Há apenas dois meses à frente da Secretaria Especial da Cultura, Regina Duarte coleciona uma série de derrotas e saias-justas em sua gestão. A primeira veio já na cerimônia de posse, no dia 4 de março. Ao discursar, Regina tentou arrancar do presidente uma confirmação de que teria autonomia para trabalhar, como ele lhe prometera ao chamá-la para o cargo.

— O convite que me trouxe até aqui falava em porteira fechada e carta branca. Não vou esquecer não, hein presidente — disse a atriz, que levou 47 dias entre o convite e a posse, ou o “namoro”, o “noivado” e o “casamento”, como ela e Bolsonaro batizaram a negociação.

Acabou ouvindo do chefe, em discurso após o dela, que a tal “carta branca” prometida para montar sua equipe não seria bem do jeito que ela imaginava.

— Regina, todos os meus ministros também receberam seus ministérios de porteira fechada. É o linguajar político, ou seja, eles têm liberdade para escolher seu time. Obviamente, em alguns momentos eu exerço poder de veto — rebateu Bolsonaro.

Na semana passada, o presidente Jair Bolsonaro reclamou da ausência da secretária em Brasília. Em entrevista na porta do Palácio da Alvorada, ele afirmou que não está prevista nenhuma troca no governo agora, mas não descarta alterações no futuro.

— Infelizmente a Regina está em São Paulo, trabalhando pela internet.

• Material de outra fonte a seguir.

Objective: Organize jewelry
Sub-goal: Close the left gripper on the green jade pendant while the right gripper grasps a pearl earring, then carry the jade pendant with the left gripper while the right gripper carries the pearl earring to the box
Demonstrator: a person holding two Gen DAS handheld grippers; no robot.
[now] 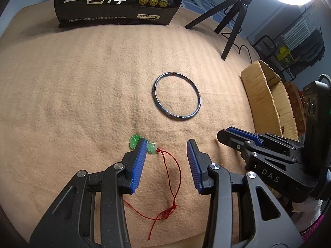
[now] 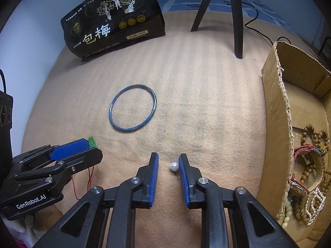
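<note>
A green jade pendant [image 1: 134, 141] on a red cord [image 1: 171, 177] lies on the tan cloth. My left gripper [image 1: 166, 146] is open over it, with the pendant by the left fingertip and the cord between the jaws. A blue bangle [image 1: 176, 96] lies farther out; it also shows in the right wrist view [image 2: 132, 108]. My right gripper [image 2: 168, 159] is open, low over the cloth, with a white pearl earring [image 2: 174, 167] between its fingertips, close to the right pad. The right gripper shows in the left wrist view [image 1: 244, 137], and the left gripper shows in the right wrist view [image 2: 82, 145].
A cardboard box [image 2: 275, 107] at the right holds bead bracelets, a watch and pearl strings [image 2: 308, 177]. A black snack bag [image 2: 111, 18] stands at the back. Black tripod legs [image 2: 238, 20] and a cable stand at the back right.
</note>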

Eu quero é que ela esteja mais próxima.

Ele afirmou ainda que ela tem tido problemas em lidar com questões que desagradam ao governo dentro da pasta

— (A Secretaria tem) muita gente de esquerda pregando ideologia de gênero, essas coisas todas que a sociedade, a massa da população não admite. E ela tem dificuldade nesse sentido — justificou.

Neste terça-feira, após a surpresa da renomeação de Dante Mantovani, áudio registrado pela revista “Crusóe” trouxe um diálogo entre Regina e uma assessora não identificada, no qual a atriz conta que achava que estava sendo dispensada e ouve que Edir Macedo já teria indicado seu substituto.

O “Jornal Nacional” reproduziu o áudio e procurou o bispo da Igreja Universal do Reino de Deus, que negou a indicação.